Sarkoidalny i dyskoidalny toczeń rumieniowaty twarzy może naśladować płatkowy wariant łojotokowego zapalenia skóry powszechnie obserwowany u Afroamerykanów i innych osób z ciemniejszymi pigmentowanymi skórkami, w których na policzkach obecne są listkowate lub pierścieniowe, dyspigmentowane, skalujące się plamy i płytki. Pacjenci z sarkoidozą mogą mieć powiększenie gruczołów łzowych, zmiany skórne z pojawieniem się galaretki jabłkowej na diaskopii i często mają związaną adenopatię hilarową Na zdjęciu rentgenowskim klatki piersiowej.

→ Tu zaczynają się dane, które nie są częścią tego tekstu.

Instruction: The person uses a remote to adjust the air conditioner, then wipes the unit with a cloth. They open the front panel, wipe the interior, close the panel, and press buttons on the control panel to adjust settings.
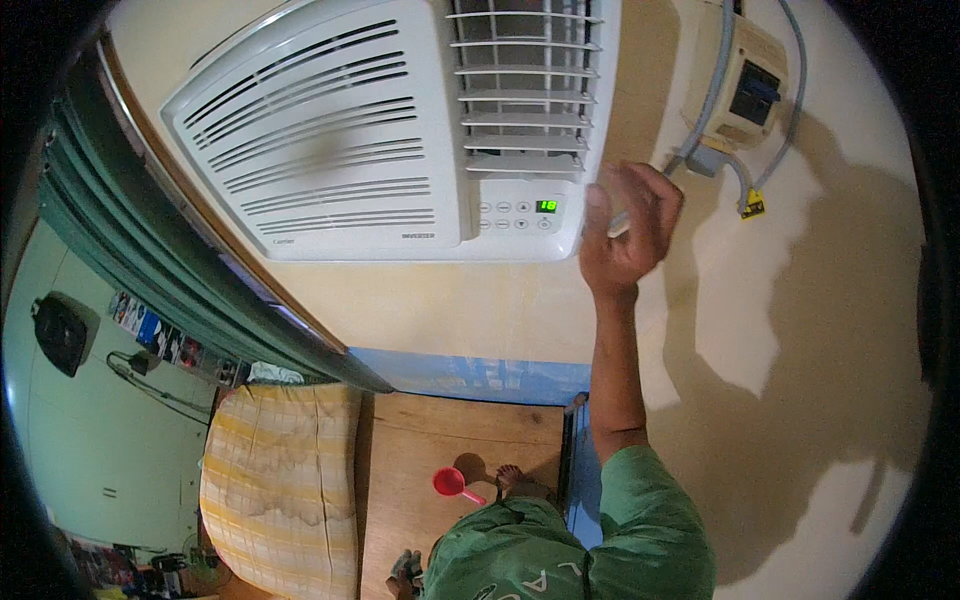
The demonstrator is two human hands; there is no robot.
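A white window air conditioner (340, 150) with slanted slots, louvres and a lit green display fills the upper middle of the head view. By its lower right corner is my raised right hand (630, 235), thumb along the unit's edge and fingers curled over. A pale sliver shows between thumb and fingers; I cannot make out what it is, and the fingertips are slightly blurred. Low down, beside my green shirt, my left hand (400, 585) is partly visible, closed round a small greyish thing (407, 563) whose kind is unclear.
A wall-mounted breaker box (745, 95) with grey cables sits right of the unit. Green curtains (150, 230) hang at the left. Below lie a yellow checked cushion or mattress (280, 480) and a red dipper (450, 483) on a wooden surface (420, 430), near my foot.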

pacjenci z toczniem dyskoidalnym mogą skarżyć się na nadwrażliwość na światło z bliznami, Plamami dyspigmentowanymi i blaszkami na skórze głowy i miseczkach conchae. U tych pacjentów zwykle występuje ujemna ANA (przeciwciało przeciwjądrowe), chyba że występują rzadkie, rozpowszechnione, rozpowszechnione odmiany. Malar wysypka toczeń rumieniowaty układowy oszczędza fałdy nosowo-wargowe podczas łojotokowego zapalenia skóry klasycznie obejmuje je.
pacjenci z trądzikiem różowatym i infekcjami demodex folliculorum mogą również mieć rumień i złuszczanie powiek i policzków, a ponadto zwykle mają pęcherzykowe krosty trądzikowe związane z trądzikiem.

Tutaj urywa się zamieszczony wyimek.